1) There are, first, rules, which are precepts attaching definite consequences to definite factual situations.
2) Secondly, there are principles, which are authoritative points of departure for legal reasoning in cases not covered by rules.
3) Thirdly, there are conceptions, which are categories to which types or classes of transactions and situations can be referred and on the basis of which a set of rules, principles or standards becomes applicable.
4) Fourthly, there are doctrines, which are the union of rules, principles and conceptions with regard to particular situations or types of cases in logically independent schemes so that reasoning may proceed on the basis of the scheme and its logical implications.
5) Finally, there are standards prescribing the limits of permissible conduct, which are to be applied according to the circumstances of each case.
Pound assumes that ‘Recognition’ has many gradations, which makes it necessary to specify in what sense an interest is recognised as such.
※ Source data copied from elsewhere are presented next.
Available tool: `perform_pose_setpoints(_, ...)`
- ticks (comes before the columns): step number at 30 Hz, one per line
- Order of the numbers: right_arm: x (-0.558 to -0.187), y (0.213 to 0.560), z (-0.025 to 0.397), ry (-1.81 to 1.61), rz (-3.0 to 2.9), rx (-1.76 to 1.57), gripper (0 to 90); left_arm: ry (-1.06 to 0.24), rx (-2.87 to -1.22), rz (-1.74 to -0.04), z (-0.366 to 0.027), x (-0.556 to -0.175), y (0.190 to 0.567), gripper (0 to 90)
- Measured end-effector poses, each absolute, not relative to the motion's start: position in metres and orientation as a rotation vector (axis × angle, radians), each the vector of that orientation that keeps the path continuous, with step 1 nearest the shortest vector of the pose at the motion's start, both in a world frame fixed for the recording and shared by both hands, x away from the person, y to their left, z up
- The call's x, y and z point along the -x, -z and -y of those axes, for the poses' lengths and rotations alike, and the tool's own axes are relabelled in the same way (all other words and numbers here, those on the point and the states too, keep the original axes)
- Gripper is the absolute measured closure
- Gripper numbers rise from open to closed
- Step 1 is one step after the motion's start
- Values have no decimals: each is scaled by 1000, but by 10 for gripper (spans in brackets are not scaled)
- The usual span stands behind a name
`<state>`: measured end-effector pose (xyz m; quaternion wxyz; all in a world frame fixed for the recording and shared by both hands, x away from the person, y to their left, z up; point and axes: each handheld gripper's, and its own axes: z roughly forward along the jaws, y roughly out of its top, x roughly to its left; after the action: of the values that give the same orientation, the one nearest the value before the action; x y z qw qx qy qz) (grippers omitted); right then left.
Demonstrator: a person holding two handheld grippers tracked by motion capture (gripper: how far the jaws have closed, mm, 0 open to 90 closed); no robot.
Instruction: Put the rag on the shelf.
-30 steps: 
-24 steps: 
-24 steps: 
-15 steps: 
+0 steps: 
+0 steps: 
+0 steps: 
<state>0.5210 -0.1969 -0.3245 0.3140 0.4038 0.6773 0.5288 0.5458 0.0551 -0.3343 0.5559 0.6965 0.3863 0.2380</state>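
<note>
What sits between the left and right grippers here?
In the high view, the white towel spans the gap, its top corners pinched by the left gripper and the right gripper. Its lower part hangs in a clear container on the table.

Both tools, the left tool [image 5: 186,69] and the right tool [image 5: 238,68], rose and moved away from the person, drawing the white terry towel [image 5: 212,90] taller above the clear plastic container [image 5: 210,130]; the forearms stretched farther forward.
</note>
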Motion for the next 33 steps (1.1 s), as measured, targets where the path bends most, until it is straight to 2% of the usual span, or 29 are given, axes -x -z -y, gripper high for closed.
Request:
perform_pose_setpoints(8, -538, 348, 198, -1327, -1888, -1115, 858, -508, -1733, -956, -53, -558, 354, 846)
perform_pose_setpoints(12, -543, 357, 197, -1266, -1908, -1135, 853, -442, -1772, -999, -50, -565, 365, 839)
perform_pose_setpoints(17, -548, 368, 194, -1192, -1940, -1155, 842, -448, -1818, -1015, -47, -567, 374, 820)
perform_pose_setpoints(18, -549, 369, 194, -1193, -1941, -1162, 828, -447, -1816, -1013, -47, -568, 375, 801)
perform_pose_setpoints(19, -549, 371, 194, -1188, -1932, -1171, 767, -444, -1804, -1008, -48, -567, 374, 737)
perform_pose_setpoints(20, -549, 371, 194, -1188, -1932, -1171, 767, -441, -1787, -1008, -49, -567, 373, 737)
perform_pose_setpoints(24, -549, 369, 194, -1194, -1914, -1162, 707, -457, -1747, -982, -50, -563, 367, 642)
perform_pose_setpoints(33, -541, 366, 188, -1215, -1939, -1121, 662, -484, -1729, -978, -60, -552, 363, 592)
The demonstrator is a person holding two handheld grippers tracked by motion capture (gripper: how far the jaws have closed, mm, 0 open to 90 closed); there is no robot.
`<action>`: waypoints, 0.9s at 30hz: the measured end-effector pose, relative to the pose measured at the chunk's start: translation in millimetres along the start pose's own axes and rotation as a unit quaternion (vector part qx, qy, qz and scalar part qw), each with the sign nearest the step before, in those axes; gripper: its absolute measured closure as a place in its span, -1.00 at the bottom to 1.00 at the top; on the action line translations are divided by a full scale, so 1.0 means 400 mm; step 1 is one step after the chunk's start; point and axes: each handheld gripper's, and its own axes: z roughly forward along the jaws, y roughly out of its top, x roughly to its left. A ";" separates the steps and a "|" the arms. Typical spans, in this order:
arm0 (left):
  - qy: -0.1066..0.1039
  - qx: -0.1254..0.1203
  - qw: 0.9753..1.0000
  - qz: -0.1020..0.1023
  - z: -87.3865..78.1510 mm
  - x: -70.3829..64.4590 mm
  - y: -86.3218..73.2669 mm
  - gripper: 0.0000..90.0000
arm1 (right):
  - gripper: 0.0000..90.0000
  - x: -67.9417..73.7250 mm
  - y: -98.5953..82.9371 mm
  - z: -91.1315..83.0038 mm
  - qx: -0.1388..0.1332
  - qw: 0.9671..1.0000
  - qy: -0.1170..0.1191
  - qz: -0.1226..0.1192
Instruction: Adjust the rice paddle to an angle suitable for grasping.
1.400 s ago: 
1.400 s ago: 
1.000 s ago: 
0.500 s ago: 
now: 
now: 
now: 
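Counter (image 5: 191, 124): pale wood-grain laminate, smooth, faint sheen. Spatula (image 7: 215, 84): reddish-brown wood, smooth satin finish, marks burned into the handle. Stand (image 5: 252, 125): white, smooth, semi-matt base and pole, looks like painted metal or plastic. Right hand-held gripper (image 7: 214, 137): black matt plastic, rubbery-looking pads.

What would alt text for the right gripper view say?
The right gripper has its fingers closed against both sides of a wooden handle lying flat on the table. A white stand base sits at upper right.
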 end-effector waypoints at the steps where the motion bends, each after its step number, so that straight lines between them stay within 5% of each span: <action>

It is not interests as such, but the yardsticks with reference to which they are measured that matter. Whether the proprietary right of a slave-owner is to be upheld or not depends upon whether sanctity of property or sanctity of the person is adopted as the ideal. The choice of an ideal, or even a choice between competing ideals, is a matter of decision, not of balancing.
The ‘weight’ to be attached to an interest will vary according to the ideal that is used. The point is that the whole idea of balancing is subordinate to the ideal that is in view. The march of society is marked by changes in its ideals and standards for measuring interests.
In any case, all questions of interests and ideals should be considered in the context of particular issues as and when they come up for decision. It is for the judge to translate the activity involved in the case before him in terms of an interest and to select the ideal with reference to which the competing interests are to be measured.